As of 8pm Sunday evening, Tropical Storm Sally was located about 200 miles ESE of the mouth of the Mississippi River. It’s a slow-moving system, and it’s going to slow down even more. Yes, wind speeds will continue to increase and Sally is likely to become a hurricane, but it is this slow forward speed that is going to create some big problems when it comes to storm surge and heavy rainfall for parts of the northern Gulf Coast. The storm should be nearing the coast late Monday night.
The track will still need some fine tuning, but along and just east of where the center comes ashore storm surge could be as high as 11 feet. The areas that especially need to be on guard for this are southeast Louisiana and coastal Mississippi.
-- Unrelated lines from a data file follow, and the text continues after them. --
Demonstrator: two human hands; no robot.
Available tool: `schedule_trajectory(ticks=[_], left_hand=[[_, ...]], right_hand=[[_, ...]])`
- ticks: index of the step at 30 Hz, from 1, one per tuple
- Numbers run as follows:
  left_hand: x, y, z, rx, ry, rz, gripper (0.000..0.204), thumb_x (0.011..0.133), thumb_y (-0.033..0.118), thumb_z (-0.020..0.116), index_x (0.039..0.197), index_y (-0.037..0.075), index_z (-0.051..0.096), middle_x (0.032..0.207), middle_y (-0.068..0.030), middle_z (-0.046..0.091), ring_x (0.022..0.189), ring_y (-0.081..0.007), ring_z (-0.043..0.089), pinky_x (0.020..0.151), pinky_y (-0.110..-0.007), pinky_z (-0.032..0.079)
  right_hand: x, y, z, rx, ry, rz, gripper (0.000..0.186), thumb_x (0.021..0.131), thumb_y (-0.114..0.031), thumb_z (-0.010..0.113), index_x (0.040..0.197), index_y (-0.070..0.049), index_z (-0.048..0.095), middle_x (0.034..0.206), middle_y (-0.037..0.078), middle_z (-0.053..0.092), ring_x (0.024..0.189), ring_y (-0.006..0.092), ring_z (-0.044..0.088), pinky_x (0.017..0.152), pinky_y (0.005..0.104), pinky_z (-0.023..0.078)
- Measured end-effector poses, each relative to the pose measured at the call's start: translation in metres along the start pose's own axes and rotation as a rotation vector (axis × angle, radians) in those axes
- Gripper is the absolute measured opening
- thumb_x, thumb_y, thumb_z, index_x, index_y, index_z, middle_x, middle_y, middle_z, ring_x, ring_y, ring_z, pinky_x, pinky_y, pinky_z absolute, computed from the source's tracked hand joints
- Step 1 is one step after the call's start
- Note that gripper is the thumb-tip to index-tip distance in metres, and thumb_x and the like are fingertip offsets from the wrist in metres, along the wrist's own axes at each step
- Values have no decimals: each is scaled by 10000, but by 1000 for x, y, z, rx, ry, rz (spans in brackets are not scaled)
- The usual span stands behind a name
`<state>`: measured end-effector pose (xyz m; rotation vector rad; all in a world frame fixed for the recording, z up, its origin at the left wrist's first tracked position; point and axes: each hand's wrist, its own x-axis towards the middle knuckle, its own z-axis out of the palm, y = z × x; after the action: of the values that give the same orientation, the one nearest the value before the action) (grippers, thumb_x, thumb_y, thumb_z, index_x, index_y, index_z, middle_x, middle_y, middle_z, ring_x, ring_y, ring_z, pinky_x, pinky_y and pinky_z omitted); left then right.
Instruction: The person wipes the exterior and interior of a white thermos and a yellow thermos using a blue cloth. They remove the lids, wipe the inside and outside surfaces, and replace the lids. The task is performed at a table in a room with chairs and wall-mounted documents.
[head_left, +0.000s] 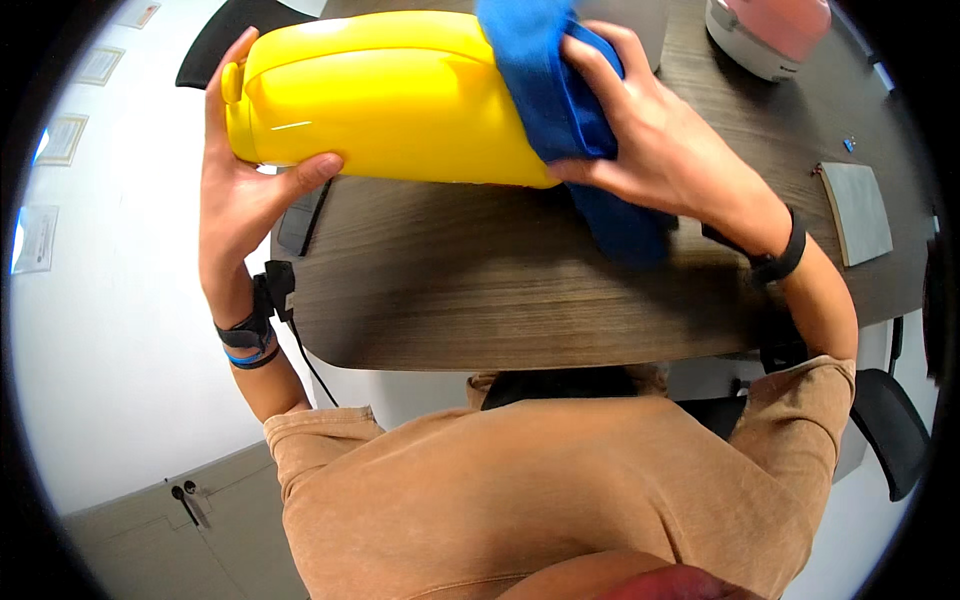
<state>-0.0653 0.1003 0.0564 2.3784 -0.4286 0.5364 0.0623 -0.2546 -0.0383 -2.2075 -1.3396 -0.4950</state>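
A large glossy yellow plastic container (390,100) lies on its side, raised above the dark wooden table. My left hand (245,170) grips its left end beside a small round tab, with the thumb on the near side and fingers partly hidden behind. A blue cloth (545,80) wraps over the container's right end, and a loose part of it hangs toward the table. My right hand (650,140) is closed on this cloth, pressing it against the container. The palm side of the right hand is hidden.
On the table (440,290) are a grey notebook (855,213) at right, a tiny blue item (849,144), and a pink-and-white object (770,35) at far right. A dark phone-like slab (300,220) lies by the left edge. Black chairs (890,430) stand around it.
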Motion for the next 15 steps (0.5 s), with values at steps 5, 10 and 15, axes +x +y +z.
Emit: schedule_trajectory(ticks=[5,10,15], left_hand=[[-4,-4,-2,9,9,-16,1108,701,348,1020,1594,143,396,1435,-130,612,1342,-312,617,1107,-483,566],[-4,-23,16,57,3,61,1150,589,243,1066,1530,186,408,1390,-98,595,1306,-286,603,1126,-443,539],[-3,-30,42,-13,-6,-80,1099,638,286,1054,1469,164,345,1305,-139,612,1235,-311,649,1066,-441,568]], right_hand=[[-6,-9,-16,-80,-39,-24,1025,771,-289,966,1584,-162,353,1548,203,416,1192,468,661,1017,523,605],[31,5,-36,-172,107,-187,661,950,-428,800,1504,-161,557,1426,155,566,1211,371,668,1006,470,615],[37,41,-35,65,-112,170,700,1030,-625,606,1569,-193,493,1451,157,546,1292,377,626,1040,480,604]])
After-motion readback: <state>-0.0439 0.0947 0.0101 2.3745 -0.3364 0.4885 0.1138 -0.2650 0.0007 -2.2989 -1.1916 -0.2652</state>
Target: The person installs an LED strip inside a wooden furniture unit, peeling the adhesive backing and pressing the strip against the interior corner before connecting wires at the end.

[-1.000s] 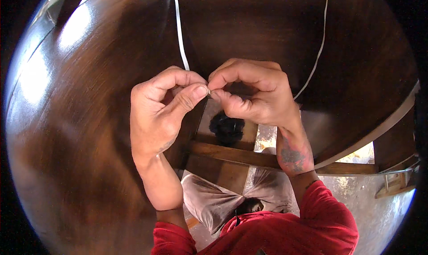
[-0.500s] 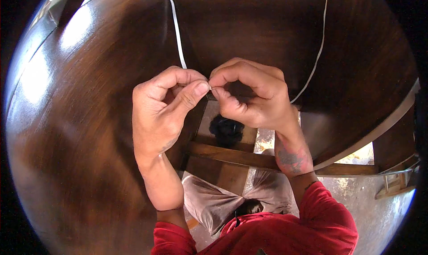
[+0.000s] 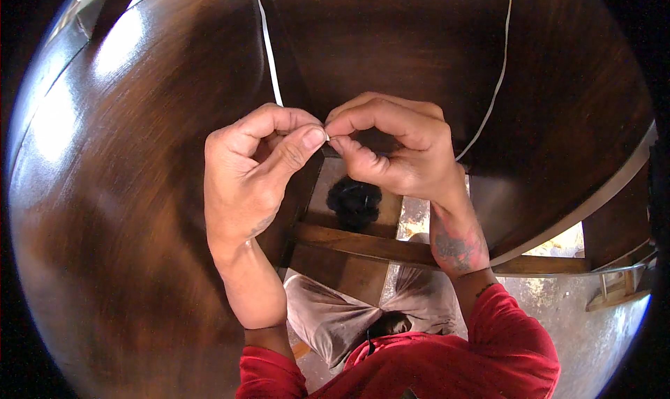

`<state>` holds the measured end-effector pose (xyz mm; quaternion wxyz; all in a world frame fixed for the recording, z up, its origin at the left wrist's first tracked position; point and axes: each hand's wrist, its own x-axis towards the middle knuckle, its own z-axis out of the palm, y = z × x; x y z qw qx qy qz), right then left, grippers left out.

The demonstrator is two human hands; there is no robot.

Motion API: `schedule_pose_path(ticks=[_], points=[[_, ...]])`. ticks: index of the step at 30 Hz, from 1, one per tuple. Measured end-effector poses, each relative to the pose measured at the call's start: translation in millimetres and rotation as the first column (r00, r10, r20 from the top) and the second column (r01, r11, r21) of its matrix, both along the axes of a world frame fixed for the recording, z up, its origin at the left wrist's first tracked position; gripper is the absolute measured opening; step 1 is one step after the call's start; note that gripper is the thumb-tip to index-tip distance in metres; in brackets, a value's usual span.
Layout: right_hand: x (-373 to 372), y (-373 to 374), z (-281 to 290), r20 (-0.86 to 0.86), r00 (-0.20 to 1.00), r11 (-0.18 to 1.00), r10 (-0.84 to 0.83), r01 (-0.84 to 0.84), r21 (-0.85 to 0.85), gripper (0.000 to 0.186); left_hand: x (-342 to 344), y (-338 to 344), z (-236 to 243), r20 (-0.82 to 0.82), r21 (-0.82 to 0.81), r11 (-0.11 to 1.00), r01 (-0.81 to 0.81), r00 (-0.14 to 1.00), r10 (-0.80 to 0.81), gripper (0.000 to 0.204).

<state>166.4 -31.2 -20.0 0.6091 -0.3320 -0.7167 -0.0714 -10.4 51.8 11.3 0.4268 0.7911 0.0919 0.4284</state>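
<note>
My left hand (image 3: 248,172) and my right hand (image 3: 405,144) meet fingertip to fingertip above the dark wood. Both are closed in a pinch, thumb against forefinger. A small whitish piece of thin white cord (image 3: 327,138) shows between the two pinches, mostly covered by the fingertips. One white strand (image 3: 271,68) runs from the top edge down behind my left fingers. Farther right, a second white strand (image 3: 500,78) hangs down and passes behind my right wrist. Whether the strands are one cord I cannot tell.
Glossy dark brown wood (image 3: 132,211) curves around both sides. Below my hands a wooden bar (image 3: 356,244) crosses in front of my legs. A black fluffy bundle (image 3: 354,202) lies beyond it. A small wooden stool-like piece (image 3: 618,296) stands at the far right.
The left white strand has swung slightly to the left. My left hand has shifted a little left, and both hands keep their pinch.
</note>
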Motion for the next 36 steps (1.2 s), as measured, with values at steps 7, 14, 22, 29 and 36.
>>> schedule_pose_path(ticks=[7,14,22,29,36], points=[[0.3,-0.7,0.1,-0.014,1.000,1.000,0.007,-0.008,-0.020,0.012,0.4,-4.5,-1.8,0.019,0.020,0.999,-0.035,0.999,0.035,0.012],[2.0,0.0,-0.2,-0.034,0.998,0.998,0.046,-0.047,-0.040,0.012,0.8,-6.8,-1.8,0.032,-0.005,1.000,-0.026,0.999,0.026,0.012],[1.7,0.7,0.4,-0.042,0.997,0.995,0.070,-0.073,-0.063,0.011,-3.5,-1.9,1.2,-0.008,0.011,1.000,0.017,1.000,-0.017,0.013],[2.0,0.6,-1.5,-0.080,0.992,0.990,0.094,-0.101,-0.097,0.013,-1.3,-6.2,-1.2,0.001,-0.050,0.999,0.011,1.000,-0.011,0.014],[-0.2,1.2,-0.9,-0.095,0.991,0.989,0.095,-0.104,-0.102,0.014,-2.8,-6.1,-2.4,-0.010,-0.035,0.998,-0.048,0.999,0.047,0.015]])
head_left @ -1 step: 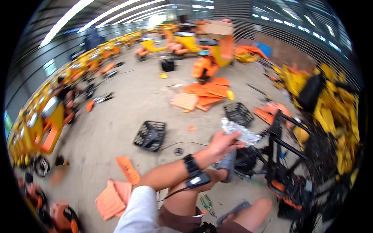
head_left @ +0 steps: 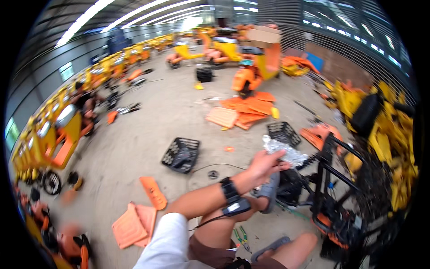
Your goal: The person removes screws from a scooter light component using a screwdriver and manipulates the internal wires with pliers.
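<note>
My left hand (head_left: pixel 262 168), with a strap and small black device (head_left: pixel 237 207) on the wrist, grips crumpled silver foil-like material (head_left: pixel 290 153) out over my knees. Just right of it stands a black metal vehicle frame (head_left: pixel 323 170) with cables and orange parts at its base. Green-handled pliers (head_left: pixel 242 235) lie on the floor by my legs. My right hand is out of sight.
Black baskets (head_left: pixel 179 154) (head_left: pixel 283 132) and orange panels (head_left: pixel 130 224) (head_left: pixel 246 107) lie on the floor. Yellow body parts (head_left: pixel 383 141) are heaped at right. A person (head_left: pixel 85 105) crouches beside yellow vehicles (head_left: pixel 67 139) lined up at left. More vehicles stand behind.
The whole scene sits slightly further right as my head has turned a little left. My left hand still holds the foil, slightly further right in the picture.
</note>
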`<state>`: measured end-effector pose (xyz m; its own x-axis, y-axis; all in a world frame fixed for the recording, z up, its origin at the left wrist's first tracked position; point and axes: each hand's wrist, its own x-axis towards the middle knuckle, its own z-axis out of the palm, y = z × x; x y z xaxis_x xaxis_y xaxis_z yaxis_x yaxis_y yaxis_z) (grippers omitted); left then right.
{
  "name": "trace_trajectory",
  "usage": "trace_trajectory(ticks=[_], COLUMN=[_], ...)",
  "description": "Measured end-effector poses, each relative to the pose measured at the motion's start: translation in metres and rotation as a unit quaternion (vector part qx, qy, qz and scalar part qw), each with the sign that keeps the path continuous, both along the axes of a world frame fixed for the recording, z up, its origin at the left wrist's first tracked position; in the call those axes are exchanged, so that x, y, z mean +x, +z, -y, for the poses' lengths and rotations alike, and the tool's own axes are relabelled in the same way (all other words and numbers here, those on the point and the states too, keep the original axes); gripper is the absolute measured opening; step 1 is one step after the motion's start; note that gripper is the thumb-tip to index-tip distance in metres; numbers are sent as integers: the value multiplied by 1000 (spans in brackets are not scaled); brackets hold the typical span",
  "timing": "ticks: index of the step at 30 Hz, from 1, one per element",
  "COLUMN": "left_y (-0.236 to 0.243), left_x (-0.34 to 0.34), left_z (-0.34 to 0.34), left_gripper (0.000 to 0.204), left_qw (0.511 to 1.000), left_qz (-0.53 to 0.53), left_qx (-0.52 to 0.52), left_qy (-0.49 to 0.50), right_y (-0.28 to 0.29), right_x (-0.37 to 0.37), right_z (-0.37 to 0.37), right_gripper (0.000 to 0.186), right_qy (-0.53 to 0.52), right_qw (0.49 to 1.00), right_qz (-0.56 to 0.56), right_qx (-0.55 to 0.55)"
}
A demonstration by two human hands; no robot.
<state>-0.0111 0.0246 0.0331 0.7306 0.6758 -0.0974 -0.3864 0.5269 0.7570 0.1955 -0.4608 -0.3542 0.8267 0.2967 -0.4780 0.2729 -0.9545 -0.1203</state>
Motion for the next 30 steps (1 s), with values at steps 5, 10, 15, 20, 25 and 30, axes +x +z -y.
trace_trajectory(ticks=[5,10,15,20,25,30], left_y=[9,10,4,4,-7,-7], left_x=[-29,-30,-9,-6,-2,5], left_z=[-20,-29,-17,-2,-12,-10], left_gripper=[25,26,24,27,29,30], left_qw=[988,973,984,994,989,986], left_qz=[131,181,153,93,133,148], left_qx=[-34,-73,-29,-29,-43,-65], left_qy=[70,122,83,43,36,46], right_y=[45,107,171,248,323,323], right_x=[9,15,31,8,-24,-26], right_z=[-16,-11,2,-70,-143,-184], right_gripper=[40,38,38,34,35,30], right_qy=[-94,-284,-292,-183,-252,-122], right_qw=[987,824,533,306,172,237], right_qz=[-6,-78,-160,-377,-448,-467], right_qx=[130,484,777,855,841,843])
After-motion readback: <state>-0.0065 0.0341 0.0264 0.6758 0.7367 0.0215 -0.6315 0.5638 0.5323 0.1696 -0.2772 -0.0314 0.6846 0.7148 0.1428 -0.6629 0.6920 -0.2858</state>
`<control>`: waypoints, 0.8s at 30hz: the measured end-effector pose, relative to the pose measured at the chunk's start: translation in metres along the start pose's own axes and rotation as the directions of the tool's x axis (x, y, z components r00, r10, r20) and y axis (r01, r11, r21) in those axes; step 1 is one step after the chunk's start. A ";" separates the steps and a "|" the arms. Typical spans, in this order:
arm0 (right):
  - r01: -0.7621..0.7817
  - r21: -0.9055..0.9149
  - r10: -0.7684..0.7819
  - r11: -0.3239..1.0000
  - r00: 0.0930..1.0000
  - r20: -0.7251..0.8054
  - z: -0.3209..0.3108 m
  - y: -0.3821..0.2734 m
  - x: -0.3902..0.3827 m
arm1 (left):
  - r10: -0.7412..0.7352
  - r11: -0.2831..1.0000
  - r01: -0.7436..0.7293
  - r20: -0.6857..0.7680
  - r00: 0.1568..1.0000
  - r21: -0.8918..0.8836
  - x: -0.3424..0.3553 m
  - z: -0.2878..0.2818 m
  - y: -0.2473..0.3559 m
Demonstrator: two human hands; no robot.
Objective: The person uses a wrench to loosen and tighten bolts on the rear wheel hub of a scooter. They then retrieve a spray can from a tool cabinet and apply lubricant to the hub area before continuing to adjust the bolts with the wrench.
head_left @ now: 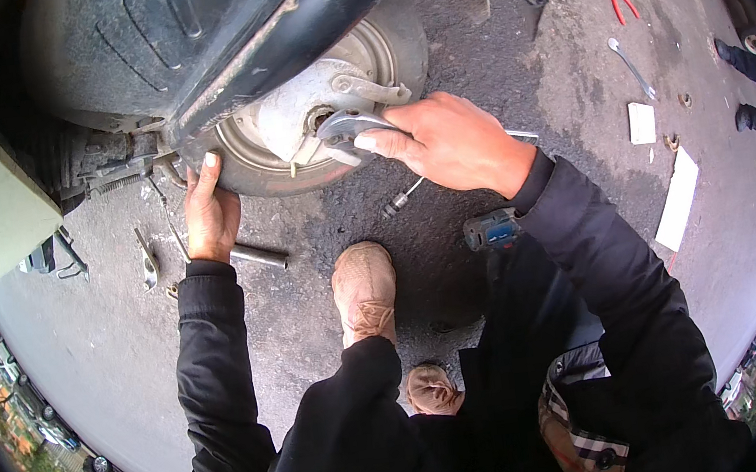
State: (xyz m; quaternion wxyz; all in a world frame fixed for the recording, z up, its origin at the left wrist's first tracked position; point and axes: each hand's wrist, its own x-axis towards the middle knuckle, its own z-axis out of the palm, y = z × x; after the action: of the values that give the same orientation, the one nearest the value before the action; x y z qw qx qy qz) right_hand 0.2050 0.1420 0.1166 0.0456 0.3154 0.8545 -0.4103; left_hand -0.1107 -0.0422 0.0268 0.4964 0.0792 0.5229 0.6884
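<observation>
A scooter-like vehicle's wheel with a black tyre and a pale metal hub is in front of me. My left hand grips the tyre's lower left edge, thumb on the near sidewall, the other fingers partly hidden. My right hand is closed round a grey metal hand tool with a rounded jaw; its handle is mostly covered by my fingers. The tool's head is at the hub's centre, beside a lever arm. Whether the jaw touches the hub, I cannot tell.
Dark body panels overhang the wheel. A metal tube, a ratchet, a socket extension and a blue power tool lie nearby. Farther right are red-handled pliers, a spanner and a white strip.
</observation>
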 end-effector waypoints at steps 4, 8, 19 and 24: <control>0.008 -0.004 -0.008 1.000 1.000 -0.008 -0.005 0.000 -0.004 | 0.003 1.000 -0.003 -0.015 1.000 -0.001 0.002 -0.002 -0.003; -0.042 -0.022 0.040 0.999 0.994 -0.097 -0.015 0.013 -0.013 | 0.007 0.999 -0.007 -0.010 1.000 0.051 0.002 -0.001 -0.005; 0.192 0.876 0.347 0.442 0.864 -0.365 -0.010 0.067 0.106 | -0.102 0.974 0.057 -0.199 0.975 -0.219 0.009 0.035 0.003; 0.180 0.787 0.383 0.590 0.796 -0.469 0.003 0.093 0.124 | -0.090 0.986 0.044 -0.287 0.954 -0.163 0.024 0.041 -0.003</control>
State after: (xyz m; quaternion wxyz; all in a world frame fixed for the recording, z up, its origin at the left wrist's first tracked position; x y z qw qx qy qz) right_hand 0.1590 0.2455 0.0106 -0.3466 0.4644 0.5242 -0.6241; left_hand -0.0946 0.0023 0.0330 0.4412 -0.0805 0.5380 0.7137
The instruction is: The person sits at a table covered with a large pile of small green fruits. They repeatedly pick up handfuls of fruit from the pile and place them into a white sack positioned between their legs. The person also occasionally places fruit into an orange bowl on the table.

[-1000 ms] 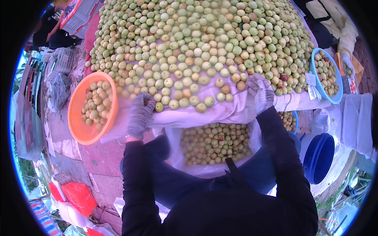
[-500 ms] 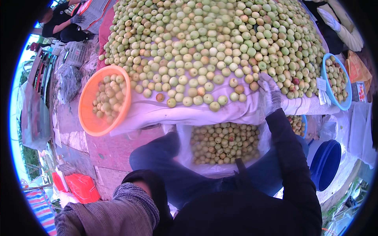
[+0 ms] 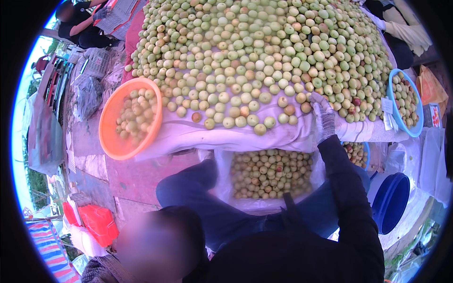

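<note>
A broad heap of small round green-yellow fruit [image 3: 226,61], some blushed red, covers a table draped in a pale cloth [image 3: 226,140]. My right hand [image 3: 323,118], in a grey-white glove, lies at the heap's near edge. Its fingers stretch forward beside the closest fruit, and I make out nothing held in them. At the lower left, close to the camera, only some grey knit of my left hand's glove [image 3: 106,268] shows; its fingers are hidden. Between my knees stands a container with a white liner [image 3: 225,181], full of similar fruit.
An orange basket [image 3: 104,125] of fruit leans at the table's left corner. On the right are a light-blue basket [image 3: 392,96] and a dark-blue bucket [image 3: 394,203]. A person [image 3: 75,23] works far left; another's pale sleeve [image 3: 406,35] shows far right. Red bags [image 3: 99,224] lie lower left.
The whole view has shifted slightly. My left hand has dropped toward the lower edge, and a blurred patch now covers where its wrist was. My right hand stays at the heap's edge.
</note>
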Demonstrator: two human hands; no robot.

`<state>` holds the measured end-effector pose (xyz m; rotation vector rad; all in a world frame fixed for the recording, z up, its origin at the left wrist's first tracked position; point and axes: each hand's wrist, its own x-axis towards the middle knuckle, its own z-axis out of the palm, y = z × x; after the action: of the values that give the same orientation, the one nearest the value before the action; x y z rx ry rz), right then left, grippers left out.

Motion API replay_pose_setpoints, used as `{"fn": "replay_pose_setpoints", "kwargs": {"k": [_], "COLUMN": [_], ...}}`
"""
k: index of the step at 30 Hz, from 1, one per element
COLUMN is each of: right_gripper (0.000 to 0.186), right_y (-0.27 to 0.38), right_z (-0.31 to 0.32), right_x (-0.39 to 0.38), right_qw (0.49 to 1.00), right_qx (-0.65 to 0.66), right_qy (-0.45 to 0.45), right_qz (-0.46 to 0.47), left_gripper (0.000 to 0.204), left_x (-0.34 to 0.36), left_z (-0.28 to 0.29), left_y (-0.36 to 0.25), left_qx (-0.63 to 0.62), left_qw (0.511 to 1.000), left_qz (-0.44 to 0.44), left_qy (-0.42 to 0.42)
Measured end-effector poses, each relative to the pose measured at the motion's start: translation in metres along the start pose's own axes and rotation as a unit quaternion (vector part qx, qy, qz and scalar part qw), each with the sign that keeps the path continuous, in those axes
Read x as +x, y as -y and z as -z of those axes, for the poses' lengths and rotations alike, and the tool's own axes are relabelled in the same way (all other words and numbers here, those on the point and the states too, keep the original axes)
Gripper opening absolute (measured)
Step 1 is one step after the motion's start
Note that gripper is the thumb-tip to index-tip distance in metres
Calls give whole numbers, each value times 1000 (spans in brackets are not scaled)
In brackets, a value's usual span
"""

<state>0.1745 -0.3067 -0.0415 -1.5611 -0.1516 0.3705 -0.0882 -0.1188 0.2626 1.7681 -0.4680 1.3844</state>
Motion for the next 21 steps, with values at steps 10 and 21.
{"fn": "replay_pose_setpoints", "kwargs": {"k": [10,21], "right_gripper": [37,34], "right_y": [-3,-4], "right_z": [-5,-17], "right_x": [2,3], "right_qw": [978,960], "right_qx": [-187,-257], "right_qy": [66,52], "right_qz": [65,102], "left_gripper": [27,39], "left_x": [-183,-188], "left_z": [19,8], "left_y": [167,236], "left_qx": [155,451], "left_qw": [819,611], "left_qz": [542,540], "left_qy": [-109,362]}}
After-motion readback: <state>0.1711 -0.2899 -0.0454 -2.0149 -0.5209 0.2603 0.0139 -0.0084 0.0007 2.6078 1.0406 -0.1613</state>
On top of this, while water is being pushed in, they’ll be a ton of rain coming down. 8-16″ rainfall totals can be expected, but isolated amounts up to two feet will be possible. Heavy rain will then spread inland across Mississippi, Alabama, north Georgia, Tennessee, and western North Carolina.
Elsewhere in the Atlantic we have Paulette, Rene, and Tropical Depression 20. Paulette will impact Bermuda as a Category 2 storm late tonight. Rene will fizzle out. And TD 20 should become Teddy and strengthen into a major hurricane later this week. As of now, it appears it will stay out to sea.